WHAT TO PRODUCE: Work out how many lines in the listing below include the word "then"; answer with the number alone.

DATA BLOCK:
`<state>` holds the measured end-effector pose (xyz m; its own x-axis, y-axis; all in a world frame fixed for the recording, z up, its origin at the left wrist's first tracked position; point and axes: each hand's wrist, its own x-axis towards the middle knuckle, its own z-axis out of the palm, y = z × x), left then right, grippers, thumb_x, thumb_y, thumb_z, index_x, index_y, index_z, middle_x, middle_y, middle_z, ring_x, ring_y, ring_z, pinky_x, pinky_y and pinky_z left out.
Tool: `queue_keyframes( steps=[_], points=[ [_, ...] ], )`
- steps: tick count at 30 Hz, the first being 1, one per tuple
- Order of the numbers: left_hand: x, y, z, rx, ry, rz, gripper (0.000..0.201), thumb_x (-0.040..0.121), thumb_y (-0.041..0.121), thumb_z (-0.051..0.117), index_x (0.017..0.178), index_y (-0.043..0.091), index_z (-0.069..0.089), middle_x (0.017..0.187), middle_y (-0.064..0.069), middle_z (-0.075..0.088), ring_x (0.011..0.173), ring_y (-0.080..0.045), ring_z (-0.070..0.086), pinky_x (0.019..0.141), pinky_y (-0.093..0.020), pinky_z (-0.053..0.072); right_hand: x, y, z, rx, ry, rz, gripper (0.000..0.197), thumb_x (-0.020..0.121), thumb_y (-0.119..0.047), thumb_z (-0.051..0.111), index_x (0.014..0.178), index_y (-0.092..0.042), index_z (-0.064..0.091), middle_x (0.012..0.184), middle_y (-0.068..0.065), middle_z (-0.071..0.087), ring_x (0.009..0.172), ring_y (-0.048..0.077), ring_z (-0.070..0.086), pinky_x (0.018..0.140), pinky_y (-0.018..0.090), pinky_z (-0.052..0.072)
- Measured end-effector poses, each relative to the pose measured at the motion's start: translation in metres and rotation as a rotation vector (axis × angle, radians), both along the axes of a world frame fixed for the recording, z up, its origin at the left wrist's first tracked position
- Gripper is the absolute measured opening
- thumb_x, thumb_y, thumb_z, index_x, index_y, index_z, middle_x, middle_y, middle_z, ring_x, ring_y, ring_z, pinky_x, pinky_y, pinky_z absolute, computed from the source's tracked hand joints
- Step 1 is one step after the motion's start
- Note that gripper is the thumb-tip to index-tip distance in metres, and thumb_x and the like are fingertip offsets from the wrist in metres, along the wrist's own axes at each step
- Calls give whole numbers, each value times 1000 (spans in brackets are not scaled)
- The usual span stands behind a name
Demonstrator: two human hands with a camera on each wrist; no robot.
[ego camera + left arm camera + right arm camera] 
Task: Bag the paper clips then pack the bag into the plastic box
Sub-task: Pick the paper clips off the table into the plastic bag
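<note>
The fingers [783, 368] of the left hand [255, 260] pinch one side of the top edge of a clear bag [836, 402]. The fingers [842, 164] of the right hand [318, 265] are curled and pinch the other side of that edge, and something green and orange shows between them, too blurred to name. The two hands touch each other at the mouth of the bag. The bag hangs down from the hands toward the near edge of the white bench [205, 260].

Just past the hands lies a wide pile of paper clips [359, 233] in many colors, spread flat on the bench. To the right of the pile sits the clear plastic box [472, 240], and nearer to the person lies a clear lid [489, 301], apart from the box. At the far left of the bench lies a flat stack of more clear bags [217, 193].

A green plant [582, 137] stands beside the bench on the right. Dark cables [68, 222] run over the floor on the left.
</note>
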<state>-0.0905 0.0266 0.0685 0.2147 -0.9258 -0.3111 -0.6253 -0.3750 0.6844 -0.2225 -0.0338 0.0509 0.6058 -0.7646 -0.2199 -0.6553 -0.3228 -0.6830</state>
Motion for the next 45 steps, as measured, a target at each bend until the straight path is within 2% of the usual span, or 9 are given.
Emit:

TASK OUTPUT: 2